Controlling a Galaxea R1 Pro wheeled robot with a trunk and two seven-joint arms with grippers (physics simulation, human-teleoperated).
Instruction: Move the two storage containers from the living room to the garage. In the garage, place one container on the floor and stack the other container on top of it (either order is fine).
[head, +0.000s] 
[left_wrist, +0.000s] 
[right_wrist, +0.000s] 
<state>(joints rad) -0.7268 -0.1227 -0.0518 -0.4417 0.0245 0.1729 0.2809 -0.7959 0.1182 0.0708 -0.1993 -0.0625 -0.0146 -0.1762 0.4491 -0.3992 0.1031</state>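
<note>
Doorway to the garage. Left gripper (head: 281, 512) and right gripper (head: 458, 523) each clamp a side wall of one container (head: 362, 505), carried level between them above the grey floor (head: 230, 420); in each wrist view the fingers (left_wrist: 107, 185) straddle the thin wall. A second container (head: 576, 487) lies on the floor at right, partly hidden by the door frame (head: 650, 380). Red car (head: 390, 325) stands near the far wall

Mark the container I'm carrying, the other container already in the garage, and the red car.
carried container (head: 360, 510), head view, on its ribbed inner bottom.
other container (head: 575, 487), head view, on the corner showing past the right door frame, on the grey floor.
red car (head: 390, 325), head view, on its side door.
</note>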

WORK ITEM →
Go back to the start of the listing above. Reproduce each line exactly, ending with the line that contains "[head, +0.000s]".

PROBLEM SOLUTION →
Controlling a Galaxea R1 Pro wheeled robot with a trunk and two seven-joint arms with grippers (physics simulation, human-teleoperated).
Instruction: Move the two storage containers from the living room to the garage. In the garage, place one container on the floor and stack the other container on top of it (either order is fine).
[head, +0.000s] 

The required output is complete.